Every line from the one with "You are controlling" to the final line of the listing below should be repeated exactly, and only those.

=== DATA EXCERPT ===

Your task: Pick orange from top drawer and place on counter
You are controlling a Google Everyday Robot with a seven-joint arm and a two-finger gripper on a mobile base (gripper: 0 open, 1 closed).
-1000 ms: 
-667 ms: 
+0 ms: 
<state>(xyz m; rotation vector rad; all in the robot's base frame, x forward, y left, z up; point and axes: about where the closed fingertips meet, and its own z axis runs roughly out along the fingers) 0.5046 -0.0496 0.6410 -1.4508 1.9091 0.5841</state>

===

**EXERCISE ANSWER**
You are controlling a Google Everyday Robot with a seven-joint arm and a two-finger gripper on a mobile base (gripper: 0 open, 1 closed).
-1000 ms: 
-667 ms: 
+0 ms: 
<state>(xyz m; rotation vector rad; all in the robot's base frame, x forward, y left, z up; point and axes: about where the closed fingertips meet, and its own z axis runs roughly out along the fingers) 0.5046 -0.0496 0.6410 -1.4508 1.9091 0.5841</state>

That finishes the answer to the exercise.